A major inefficiency in the power grid is energy lost from high-voltage power lines in the form of heat. Emisshield recently experimented with coating these lines with its products and found a 30 percent reduction in heat and energy loss. With such new applications continuing to emerge, the company estimates it hasn’t covered even half the potential market for its NASA-based coatings.

And as more customers stopped replacing their systems as often, the coatings came to the attention of equipment manufacturers, some of which now partner with Emisshield to coat their products during the manufacturing process.

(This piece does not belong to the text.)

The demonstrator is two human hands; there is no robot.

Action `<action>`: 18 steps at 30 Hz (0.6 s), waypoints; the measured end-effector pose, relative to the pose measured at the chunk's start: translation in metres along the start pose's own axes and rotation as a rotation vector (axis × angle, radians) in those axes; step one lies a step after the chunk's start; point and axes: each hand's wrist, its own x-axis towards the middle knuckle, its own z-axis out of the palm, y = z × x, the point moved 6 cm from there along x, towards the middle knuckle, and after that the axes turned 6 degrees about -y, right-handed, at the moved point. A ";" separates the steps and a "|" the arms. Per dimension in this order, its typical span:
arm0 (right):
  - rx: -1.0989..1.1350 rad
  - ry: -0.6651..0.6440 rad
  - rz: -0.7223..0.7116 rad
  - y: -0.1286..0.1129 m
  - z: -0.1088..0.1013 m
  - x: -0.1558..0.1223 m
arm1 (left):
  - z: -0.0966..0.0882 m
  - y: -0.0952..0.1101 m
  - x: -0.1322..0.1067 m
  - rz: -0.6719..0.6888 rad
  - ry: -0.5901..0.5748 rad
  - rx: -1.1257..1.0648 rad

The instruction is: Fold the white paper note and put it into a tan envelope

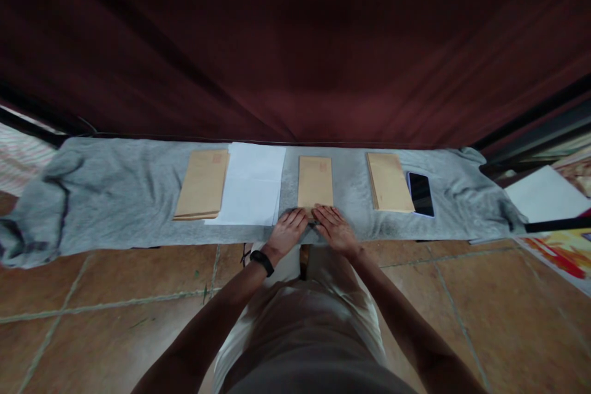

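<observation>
A brown paper envelope [315, 180] with a small reddish print in its upper right corner lies upright in front of me on the grey cloth. My left hand [289, 229] rests at its bottom left, fingers stretched out and lying on the lower edge. At the bottom right my right hand [337, 229] lies likewise, fingers extended over the edge. The fingertips partly cover the envelope's bottom end, so its flap cannot be made out. White paper sheets [255, 181] with a crosswise crease lie left of my left hand. A black band [262, 262] circles my left wrist.
A stack of brown envelopes [202, 184] lies left of the sheets. Another envelope stack [390, 182] is to the right, beside a dark-screened phone [421, 194]. The wrinkled grey cloth [120, 191] covers a narrow surface, backed by a dark red curtain [295, 61].
</observation>
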 end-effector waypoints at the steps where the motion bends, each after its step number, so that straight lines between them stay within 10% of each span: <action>1: -0.007 0.001 0.004 0.001 0.000 -0.002 | 0.000 0.000 0.000 -0.002 0.001 -0.008; 18: 0.037 0.088 0.136 0.015 -0.012 -0.027 | 0.001 -0.006 -0.003 -0.046 0.036 -0.083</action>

“Our equipment-manufacturing partners work to bring innovative products to their customers and put their competitors out of business,” says John Olver, owner of Emisshield. He says a lot of his company’s recent success has come as more and more of these manufacturers realize that the use of high-emissivity composite materials throughout industrial processes brings multiple benefits, reducing emissions by improving performance. “Ten years ago, if you made this pitch at a petrochemical plant, they looked at you cross-eyed,” Olver says.

For example, he says, a glass plant furnace coated with an Emisshield product will save 7 to 12 percent on energy, with correlating reductions in cost and emissions. But the cost savings continue to grow as the coating also makes the furnace last up to twice as long.

Or in the baking industry—which Emisshield broke into, for example, with a company that produces cookies and crackers in Europe and Turkey—an Emisshield-coated oven cooks the products twice as fast. “An equipment manufacturer can make an oven half the size, sell it for the same capacity, and undercut his competitor,” Olver says.

Around 2016, a Dutch manufacturing partner got Emisshield involved with a European project called Integrated Model-Guided Process Optimization of Steam Cracking Furnaces (IMPROOF), led by Ghent University in Belgium. The project aims to drastically improve energy efficiency in steam cracking furnaces and reduce their greenhouse gas and nitrogen oxide emissions by 25 percent. Emisshield’s selection led to a $9.1 million grant, authorized by the European Commission.

Steam cracking, which uses steam and a flash of extreme heat to break large, saturated hydrocarbons into smaller, more useful ones, is the chemical industry’s most energy-consuming process. The two coatings Emisshield developed for the project represent one of several solutions participants are proposing to modernize the process.

Applied to the radiant coils and furnace walls, the coatings are expected to reduce energy consumption and emissions by 15 percent or more.

They’re also expected to spread heat more evenly, reducing the hot spots that accelerate coking, a form of carbon buildup, which degrades heat-transfer efficiency. A steam cracking furnace typically has to shut down every 30 to 60 days for decoking. “During the decoking cycle, the unit is unproductive, causing undue degradation to the equipment,” says Jackovic. “It’s also a huge hindrance as far as how much it costs.”

IMPROOF plans to demonstrate its technology in 2020, and Jackovic says testing so far has met expectations and confirmed the company’s own marketing claims.

Meanwhile, the company continues to seek out new markets. GE and Siemens have taken out patents for using Emisshield coatings on jet engine turbines, which enables an engine to run hotter and achieve the performance of a larger model. And a major inefficiency in the power grid is energy lost from high-voltage power lines in the form of heat, says Olver, noting that the company experimented with coating one. “It reduced the temperature by 30 percent, which means it’s carrying 30 percent more power.” While it seems like an obvious improvement, he says, he foresees another battle to get an industry to change. After all, he’s still trying to break into the equally obvious solar concentrator business.

“I don’t think we’re done yet. We have ongoing R&D,” says Olver. “I’d say we’re about 30 to 40 percent into the final expansion of this technology.”